### [DIRECTIONS FOR THIS TASK]
The answer is a single number: the count of lines in the records below that contain the word "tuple".

[Extracted data entries]
+ + + + +

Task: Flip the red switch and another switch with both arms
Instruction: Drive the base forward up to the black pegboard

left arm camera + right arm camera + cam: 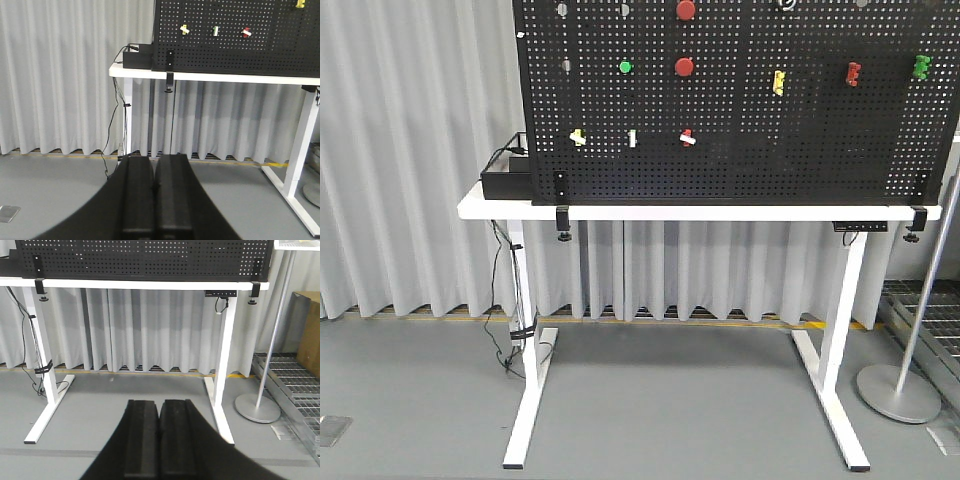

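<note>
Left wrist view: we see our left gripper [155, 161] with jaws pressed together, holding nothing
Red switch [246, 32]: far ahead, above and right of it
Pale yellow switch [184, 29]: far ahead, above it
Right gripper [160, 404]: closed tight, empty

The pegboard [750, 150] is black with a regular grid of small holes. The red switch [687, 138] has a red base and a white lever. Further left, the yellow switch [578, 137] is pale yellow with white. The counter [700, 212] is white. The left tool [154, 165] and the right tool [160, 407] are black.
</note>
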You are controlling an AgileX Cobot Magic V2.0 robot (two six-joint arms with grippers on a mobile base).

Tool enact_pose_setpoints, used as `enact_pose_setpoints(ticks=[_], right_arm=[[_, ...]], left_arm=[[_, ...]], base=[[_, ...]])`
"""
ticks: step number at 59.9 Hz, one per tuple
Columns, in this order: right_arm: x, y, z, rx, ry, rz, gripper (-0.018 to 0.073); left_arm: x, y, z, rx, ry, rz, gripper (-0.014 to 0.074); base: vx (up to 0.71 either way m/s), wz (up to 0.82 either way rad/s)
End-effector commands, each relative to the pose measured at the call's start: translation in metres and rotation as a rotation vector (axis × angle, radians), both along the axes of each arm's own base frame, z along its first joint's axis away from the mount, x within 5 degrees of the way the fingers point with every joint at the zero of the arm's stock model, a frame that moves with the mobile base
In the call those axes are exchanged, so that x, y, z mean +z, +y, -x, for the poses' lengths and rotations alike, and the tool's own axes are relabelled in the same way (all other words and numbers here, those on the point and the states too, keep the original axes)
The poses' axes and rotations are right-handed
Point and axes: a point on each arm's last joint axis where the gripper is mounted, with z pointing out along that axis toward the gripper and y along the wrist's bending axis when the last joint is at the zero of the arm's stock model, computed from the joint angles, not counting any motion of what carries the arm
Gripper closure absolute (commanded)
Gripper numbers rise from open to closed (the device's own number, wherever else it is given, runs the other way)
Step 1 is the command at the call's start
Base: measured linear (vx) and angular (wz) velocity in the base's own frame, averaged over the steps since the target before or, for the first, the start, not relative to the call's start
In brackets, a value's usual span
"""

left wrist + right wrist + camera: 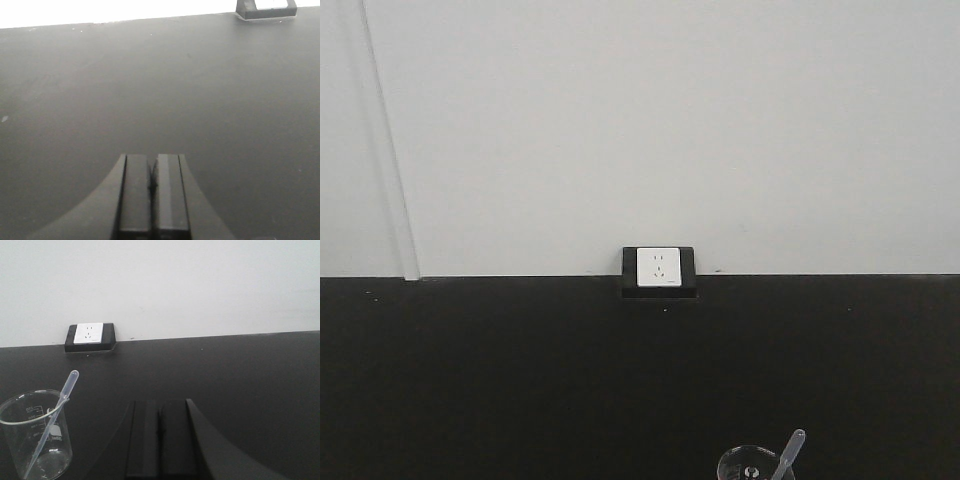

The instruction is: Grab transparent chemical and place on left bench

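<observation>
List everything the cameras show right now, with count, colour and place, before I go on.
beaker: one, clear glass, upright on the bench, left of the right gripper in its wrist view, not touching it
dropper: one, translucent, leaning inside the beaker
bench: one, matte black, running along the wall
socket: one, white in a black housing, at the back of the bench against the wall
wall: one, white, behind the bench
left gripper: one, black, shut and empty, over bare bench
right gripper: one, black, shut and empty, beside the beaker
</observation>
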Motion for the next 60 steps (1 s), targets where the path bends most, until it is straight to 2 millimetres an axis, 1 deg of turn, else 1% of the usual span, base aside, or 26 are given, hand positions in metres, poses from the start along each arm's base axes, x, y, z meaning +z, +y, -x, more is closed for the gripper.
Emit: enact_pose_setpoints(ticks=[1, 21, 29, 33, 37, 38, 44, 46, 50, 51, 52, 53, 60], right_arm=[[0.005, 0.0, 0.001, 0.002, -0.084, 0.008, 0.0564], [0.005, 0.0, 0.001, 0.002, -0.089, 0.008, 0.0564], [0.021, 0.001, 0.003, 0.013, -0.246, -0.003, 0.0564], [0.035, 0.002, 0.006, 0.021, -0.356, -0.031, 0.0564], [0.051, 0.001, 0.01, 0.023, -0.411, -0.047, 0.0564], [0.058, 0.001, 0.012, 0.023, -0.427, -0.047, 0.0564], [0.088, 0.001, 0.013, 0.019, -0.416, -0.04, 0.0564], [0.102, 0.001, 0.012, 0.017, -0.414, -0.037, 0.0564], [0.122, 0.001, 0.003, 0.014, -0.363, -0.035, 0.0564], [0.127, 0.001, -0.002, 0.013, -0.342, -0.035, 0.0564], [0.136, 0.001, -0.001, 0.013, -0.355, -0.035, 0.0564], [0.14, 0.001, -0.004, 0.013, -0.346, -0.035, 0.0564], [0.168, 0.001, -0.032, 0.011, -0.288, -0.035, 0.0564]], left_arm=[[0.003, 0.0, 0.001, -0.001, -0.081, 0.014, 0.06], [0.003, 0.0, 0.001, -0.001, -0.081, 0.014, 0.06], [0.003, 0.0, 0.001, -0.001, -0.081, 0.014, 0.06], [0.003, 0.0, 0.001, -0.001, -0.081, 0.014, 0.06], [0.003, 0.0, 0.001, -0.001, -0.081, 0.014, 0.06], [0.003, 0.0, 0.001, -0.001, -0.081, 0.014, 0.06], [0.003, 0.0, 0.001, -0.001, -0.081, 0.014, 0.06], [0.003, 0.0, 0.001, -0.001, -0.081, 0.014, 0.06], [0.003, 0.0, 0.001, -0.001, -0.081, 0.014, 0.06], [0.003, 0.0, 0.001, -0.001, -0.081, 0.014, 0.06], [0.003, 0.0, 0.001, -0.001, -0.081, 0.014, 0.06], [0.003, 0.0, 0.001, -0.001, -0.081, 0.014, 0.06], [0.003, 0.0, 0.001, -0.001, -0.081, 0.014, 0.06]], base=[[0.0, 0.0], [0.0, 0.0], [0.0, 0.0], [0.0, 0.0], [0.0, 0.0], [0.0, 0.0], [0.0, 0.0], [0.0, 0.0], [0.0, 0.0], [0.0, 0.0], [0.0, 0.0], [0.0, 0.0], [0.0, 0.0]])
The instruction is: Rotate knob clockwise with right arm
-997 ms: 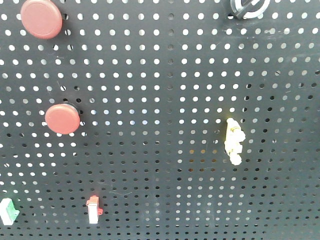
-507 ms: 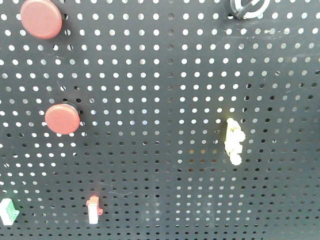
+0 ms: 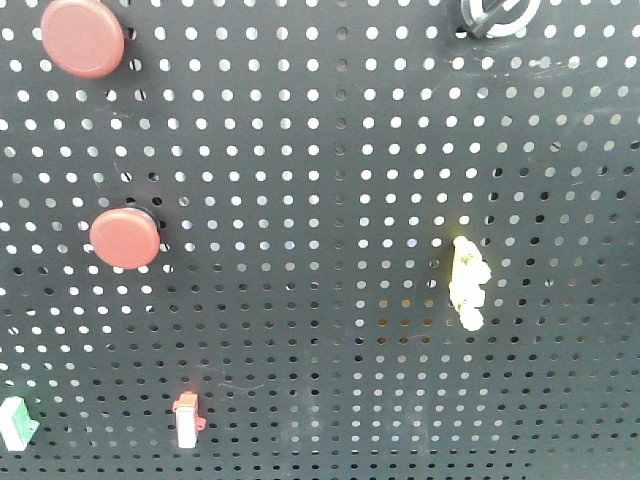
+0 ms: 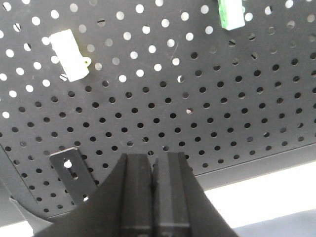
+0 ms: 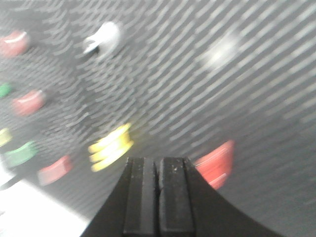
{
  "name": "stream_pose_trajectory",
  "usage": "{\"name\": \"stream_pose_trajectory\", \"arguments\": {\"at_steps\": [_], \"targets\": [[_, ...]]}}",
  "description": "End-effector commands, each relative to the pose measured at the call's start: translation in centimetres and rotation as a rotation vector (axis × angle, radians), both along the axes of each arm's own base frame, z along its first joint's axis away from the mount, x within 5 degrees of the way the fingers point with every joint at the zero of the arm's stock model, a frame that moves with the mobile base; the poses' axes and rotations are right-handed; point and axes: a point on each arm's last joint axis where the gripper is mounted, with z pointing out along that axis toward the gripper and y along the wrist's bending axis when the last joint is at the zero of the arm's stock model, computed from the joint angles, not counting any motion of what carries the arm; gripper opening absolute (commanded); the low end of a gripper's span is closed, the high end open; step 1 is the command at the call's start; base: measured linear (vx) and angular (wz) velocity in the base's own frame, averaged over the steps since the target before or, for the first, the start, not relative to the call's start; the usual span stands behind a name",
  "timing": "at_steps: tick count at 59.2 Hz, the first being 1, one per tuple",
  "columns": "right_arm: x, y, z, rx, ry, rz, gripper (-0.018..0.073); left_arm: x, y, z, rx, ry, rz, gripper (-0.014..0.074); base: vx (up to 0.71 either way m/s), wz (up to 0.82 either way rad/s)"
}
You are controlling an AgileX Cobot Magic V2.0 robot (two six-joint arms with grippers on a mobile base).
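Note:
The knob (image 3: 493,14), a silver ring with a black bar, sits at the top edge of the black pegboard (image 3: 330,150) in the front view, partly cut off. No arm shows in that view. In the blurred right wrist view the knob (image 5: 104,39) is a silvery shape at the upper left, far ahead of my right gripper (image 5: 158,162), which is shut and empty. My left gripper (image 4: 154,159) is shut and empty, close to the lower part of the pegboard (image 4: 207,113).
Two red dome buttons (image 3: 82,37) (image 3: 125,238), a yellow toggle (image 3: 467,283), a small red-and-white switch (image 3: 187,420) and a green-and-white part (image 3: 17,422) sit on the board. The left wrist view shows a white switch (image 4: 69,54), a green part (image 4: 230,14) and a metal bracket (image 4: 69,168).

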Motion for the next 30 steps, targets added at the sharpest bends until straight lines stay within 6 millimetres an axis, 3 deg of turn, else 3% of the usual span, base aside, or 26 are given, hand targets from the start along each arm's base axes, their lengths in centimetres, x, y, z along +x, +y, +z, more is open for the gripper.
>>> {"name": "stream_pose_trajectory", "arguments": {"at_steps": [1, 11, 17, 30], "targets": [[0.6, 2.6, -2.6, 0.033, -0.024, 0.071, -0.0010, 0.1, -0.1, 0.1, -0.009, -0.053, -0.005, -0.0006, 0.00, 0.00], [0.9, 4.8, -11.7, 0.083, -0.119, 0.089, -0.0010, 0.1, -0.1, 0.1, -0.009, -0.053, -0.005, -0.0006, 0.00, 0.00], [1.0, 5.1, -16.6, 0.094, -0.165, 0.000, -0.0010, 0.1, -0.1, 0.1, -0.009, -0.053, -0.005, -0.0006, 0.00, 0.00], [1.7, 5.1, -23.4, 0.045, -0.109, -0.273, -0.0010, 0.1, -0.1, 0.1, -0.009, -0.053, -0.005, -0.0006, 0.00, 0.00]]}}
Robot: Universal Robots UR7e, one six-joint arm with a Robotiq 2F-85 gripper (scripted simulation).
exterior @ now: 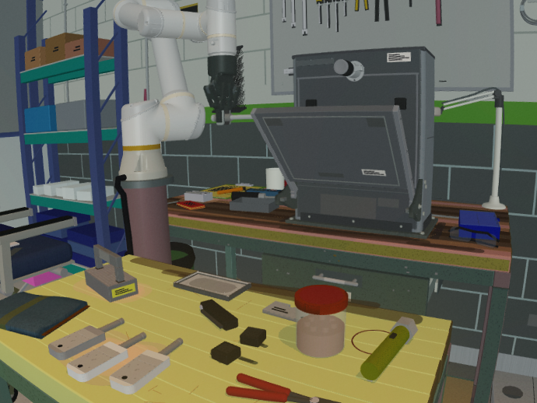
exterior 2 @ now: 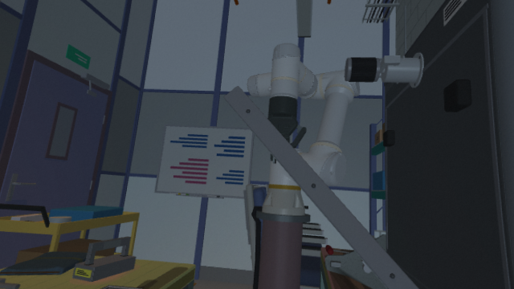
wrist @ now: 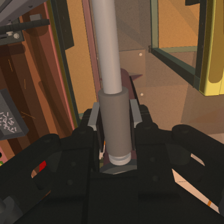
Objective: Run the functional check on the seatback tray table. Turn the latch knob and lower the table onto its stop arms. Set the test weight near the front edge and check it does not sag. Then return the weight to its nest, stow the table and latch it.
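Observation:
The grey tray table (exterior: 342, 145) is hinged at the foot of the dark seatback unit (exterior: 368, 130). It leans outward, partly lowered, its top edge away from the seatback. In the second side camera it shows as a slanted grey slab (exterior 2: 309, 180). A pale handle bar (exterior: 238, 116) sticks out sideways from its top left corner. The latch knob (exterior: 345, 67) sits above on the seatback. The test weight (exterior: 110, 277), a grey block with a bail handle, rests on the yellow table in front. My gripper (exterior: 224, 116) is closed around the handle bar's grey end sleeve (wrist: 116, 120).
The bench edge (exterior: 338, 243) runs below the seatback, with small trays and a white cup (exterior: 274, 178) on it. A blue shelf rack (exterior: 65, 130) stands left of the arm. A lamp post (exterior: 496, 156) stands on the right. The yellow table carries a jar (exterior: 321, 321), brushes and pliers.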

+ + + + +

### [RESULT]
2